Di bidang politik ada Amirmachmud (Menteri Dalam Negeri), Prof. Mochtar Kusumaatmadja (Menteri Luar Negeri), Ali Murtopo (Staf Khusus Bidang Politik), dan peran CSIS sebagai think tank di bidang ekonomi: Prof. Jusuf Panglaykim, Prof. Mari Elka Pangestu, Prof. Djisman Simandjuntak.
Di teknokratis untuk Pekerjaan Umum (infrastruktur), ada Ir. Sutami; Prof. Harun Al Rasjid Zain (Menteri Tenaga Kerja); Prof. Haryono Suyono (BKKBN); Prof. Andi Hakim Nasution (Pertanian), sehingga Indonesia mampu swasembada pangan.
Indonesia menjadi Macan Asia, dan ingin melunasi utang untuk lepas landas 1992. Sayangnya IMF/Bank Dunia tidak ingin Indonesia mandiri, menjadi negara maju (Non Blok), harus dengan skema Sekutu Amerika Serikat (AS), seperti Jepang, Taiwan, Singapura, dan Korea Selatan. Soeharto menolak, maka lalu dijatuhkan. Soeharto (32 tahun berkuasa) mau dibandingkan dengan Joko Widodo yang 10 tahun berkuasa. Tentu seperti bumi dan langit. Soeharto otoriter berbasis payung hukum Undang-Undang Subversif, dan hancur di bidang demokrasi, tetapi di bidang ekonomi rakyat sejahtera.
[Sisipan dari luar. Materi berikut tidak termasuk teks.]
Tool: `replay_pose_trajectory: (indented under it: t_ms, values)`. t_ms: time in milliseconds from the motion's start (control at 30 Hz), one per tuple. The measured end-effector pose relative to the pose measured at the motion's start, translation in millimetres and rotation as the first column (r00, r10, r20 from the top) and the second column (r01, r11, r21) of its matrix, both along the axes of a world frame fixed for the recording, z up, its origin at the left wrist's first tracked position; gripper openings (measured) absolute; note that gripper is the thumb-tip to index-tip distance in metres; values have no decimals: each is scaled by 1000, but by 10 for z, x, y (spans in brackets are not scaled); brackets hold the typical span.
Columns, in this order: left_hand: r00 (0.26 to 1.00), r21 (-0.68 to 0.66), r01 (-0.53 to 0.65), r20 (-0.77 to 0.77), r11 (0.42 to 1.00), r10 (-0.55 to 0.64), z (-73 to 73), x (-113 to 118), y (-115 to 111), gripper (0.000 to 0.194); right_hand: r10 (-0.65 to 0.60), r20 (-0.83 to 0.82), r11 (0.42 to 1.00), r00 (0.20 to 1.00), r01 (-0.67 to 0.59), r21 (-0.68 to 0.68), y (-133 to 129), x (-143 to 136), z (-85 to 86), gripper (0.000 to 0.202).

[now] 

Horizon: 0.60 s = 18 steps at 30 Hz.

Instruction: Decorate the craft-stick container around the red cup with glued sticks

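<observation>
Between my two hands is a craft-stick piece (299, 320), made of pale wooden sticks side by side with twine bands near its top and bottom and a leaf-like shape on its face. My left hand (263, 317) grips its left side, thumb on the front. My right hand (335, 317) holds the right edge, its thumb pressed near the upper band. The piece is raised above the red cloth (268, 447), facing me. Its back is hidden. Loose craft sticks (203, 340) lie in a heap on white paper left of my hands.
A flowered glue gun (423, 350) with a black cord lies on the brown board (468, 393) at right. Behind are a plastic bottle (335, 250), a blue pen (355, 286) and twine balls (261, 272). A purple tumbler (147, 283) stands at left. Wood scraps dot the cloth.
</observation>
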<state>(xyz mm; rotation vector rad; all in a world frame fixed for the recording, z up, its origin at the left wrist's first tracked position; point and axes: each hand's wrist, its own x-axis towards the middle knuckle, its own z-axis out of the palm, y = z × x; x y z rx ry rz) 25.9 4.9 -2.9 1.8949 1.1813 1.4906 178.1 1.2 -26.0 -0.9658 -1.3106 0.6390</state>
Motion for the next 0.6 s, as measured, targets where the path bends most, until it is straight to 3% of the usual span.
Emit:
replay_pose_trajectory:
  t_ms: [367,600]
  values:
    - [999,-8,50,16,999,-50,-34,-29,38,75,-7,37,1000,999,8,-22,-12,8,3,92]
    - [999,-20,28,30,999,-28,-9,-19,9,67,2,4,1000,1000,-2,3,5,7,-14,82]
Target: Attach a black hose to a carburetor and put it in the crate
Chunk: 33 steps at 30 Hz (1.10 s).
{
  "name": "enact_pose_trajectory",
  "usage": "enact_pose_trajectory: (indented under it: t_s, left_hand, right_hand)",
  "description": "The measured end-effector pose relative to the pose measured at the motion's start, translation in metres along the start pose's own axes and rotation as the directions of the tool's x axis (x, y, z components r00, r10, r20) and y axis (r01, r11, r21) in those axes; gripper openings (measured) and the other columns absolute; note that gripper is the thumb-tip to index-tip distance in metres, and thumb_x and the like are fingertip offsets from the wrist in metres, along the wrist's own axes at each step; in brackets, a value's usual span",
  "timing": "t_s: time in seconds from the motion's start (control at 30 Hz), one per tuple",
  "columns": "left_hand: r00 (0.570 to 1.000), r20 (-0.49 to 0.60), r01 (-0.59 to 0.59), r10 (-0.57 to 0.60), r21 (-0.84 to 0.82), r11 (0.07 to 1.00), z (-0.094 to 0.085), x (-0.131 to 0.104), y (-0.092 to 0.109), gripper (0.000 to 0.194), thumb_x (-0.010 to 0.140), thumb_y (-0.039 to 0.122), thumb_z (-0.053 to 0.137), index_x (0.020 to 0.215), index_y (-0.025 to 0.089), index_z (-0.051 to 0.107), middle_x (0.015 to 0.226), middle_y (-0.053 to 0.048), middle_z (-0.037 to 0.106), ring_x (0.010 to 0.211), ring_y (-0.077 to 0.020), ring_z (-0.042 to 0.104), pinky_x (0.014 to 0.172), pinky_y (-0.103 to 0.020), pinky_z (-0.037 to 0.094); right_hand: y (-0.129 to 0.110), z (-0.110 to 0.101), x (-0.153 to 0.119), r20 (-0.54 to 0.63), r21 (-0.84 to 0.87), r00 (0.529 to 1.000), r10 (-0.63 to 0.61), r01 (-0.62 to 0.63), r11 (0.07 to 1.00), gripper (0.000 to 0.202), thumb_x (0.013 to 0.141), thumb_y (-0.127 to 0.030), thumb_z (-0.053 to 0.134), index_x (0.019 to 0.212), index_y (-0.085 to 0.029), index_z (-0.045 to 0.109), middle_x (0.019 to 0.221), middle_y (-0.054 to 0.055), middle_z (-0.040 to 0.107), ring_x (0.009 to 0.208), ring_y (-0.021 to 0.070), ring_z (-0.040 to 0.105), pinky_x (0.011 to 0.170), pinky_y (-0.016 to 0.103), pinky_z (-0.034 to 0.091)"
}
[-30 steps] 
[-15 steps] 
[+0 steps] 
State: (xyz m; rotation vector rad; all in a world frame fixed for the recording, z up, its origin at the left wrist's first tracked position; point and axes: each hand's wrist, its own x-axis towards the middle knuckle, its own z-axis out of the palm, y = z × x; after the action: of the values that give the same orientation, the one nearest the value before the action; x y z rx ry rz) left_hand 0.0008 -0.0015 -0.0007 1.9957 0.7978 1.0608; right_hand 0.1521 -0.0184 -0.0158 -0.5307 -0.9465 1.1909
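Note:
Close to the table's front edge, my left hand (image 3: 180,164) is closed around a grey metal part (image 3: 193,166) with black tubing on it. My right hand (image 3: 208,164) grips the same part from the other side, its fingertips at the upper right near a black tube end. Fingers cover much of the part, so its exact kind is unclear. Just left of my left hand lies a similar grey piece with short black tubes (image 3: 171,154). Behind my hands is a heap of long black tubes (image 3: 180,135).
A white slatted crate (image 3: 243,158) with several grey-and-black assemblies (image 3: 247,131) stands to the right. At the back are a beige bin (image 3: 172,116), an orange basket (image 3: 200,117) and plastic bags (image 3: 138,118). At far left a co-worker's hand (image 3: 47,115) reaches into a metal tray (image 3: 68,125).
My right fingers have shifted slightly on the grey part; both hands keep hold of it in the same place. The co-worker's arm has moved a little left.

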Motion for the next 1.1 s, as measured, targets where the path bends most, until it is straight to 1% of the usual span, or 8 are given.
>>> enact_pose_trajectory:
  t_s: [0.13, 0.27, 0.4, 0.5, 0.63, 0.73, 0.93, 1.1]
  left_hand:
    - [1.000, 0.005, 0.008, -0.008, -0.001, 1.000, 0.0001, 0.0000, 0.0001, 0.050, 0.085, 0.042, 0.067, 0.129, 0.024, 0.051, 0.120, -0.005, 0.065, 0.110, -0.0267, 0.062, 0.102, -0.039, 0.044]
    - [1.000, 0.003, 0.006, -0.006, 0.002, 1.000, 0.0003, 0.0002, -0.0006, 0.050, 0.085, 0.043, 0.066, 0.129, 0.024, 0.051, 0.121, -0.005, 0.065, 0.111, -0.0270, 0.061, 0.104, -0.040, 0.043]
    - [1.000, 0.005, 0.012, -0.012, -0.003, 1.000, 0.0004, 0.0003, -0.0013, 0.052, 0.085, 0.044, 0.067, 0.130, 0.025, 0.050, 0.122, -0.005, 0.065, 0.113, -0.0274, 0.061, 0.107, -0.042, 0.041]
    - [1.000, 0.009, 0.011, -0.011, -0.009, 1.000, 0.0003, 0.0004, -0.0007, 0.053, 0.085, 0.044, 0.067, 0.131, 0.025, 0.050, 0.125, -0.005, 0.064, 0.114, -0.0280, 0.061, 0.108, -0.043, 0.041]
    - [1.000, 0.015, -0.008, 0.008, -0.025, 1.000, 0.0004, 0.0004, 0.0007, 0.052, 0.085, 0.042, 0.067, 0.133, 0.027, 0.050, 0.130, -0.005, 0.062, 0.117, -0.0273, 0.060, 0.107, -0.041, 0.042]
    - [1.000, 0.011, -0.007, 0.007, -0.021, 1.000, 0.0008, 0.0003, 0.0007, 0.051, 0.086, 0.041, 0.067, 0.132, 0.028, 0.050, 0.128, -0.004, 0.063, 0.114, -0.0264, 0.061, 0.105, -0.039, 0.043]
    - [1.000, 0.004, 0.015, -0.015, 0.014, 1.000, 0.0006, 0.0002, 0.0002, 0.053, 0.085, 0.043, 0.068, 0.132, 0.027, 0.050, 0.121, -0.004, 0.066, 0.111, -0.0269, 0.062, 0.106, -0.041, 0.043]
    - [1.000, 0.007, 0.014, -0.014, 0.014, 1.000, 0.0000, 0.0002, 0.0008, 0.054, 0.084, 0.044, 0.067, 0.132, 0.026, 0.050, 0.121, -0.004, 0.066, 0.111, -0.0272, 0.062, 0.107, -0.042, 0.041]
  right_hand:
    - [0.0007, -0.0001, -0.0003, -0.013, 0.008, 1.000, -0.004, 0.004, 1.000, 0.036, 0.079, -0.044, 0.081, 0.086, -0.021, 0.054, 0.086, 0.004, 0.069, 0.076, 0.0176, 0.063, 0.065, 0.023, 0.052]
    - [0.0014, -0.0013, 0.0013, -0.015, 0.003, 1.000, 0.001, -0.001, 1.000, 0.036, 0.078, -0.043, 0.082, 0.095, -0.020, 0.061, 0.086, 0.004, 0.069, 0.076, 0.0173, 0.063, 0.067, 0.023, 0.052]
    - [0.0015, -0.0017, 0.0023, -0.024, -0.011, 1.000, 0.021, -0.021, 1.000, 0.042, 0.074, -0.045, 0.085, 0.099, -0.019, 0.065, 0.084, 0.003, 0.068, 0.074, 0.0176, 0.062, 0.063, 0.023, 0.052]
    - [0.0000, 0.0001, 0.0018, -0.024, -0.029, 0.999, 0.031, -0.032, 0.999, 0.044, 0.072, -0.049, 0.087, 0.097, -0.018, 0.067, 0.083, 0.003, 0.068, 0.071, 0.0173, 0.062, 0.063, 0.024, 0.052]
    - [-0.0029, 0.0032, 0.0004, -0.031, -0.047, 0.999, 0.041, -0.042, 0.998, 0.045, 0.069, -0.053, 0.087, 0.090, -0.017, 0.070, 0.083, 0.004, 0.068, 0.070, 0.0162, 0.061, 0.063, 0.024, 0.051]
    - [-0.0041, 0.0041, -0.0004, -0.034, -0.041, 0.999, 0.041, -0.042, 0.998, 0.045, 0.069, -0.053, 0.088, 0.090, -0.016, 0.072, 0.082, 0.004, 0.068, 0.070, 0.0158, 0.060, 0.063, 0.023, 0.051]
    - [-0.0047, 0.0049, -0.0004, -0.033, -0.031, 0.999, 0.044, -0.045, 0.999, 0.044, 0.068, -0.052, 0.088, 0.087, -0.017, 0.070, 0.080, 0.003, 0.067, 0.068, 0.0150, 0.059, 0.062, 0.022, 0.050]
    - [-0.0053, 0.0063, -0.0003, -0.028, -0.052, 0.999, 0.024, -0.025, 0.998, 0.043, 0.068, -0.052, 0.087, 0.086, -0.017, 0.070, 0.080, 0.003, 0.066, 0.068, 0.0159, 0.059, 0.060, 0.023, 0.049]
Bayangkan pada tahun 1997 nilai kurs mata uang asing USD 1 = Rp2.500 sedangkan sekarang USD 1 = Rp15.000; Bahan Bakar Minyak (BBM) yang dahulu Rp700 per liter, sekarang Rp15.000 per liter. Pada tahun 1997 pertumbuhan rata-rata 7–9% sedangkan di era Joko Widodo pertumbuhan ekonomi rata-rata hanya 4–5%. Soeharto pernah menjabat sebagai Ketua Negara Non Blok, dan paling berpengaruh di ASEAN, serta disegani di negara-negara APEC (Asia-Pacific Economic Cooperation) dan G-20. Petani disubsidi mulai dari bibit, pupuk, bimbingan, dan infrastruktur pertanian sehingga mencapai swasembada pangan, bahkan mendapat penghargaan dari FAO (Food and Agriculture Organization) PBB.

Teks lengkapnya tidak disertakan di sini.